» **Problem to solve**:
For the listing below, show each line that includes the string "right".

» **Collected data**:
--

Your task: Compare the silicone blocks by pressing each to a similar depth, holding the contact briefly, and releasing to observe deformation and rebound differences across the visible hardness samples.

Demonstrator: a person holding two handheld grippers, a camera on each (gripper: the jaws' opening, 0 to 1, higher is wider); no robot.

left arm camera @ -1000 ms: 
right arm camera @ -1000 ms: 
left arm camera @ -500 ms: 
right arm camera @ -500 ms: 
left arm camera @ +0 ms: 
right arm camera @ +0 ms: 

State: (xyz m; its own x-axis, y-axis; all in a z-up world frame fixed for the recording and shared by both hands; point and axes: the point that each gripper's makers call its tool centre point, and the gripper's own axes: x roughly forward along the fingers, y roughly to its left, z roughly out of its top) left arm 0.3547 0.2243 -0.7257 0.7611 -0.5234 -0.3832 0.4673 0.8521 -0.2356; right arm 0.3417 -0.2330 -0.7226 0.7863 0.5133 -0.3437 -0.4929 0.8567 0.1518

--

» **Output of the task**:
right arm camera @ -1000 ms: 
right arm camera @ -500 ms: 
right arm camera @ +0 ms: 
State: (xyz m; its own x-axis, y-axis; all in a z-up world frame fixed for the recording and shared by both hands; point and axes: the point that each gripper's makers call its tool centre point, and the gripper's own axes: x roughly forward along the fingers, y roughly to its left, z roughly out of its top) left arm 0.3547 0.2243 -0.7257 0.7611 -0.5234 -0.3832 0.4673 0.8521 -0.2356; right arm 0.3417 -0.2330 -0.7226 0.7863 0.5133 -0.3437 -0.4929 0.8567 0.1518

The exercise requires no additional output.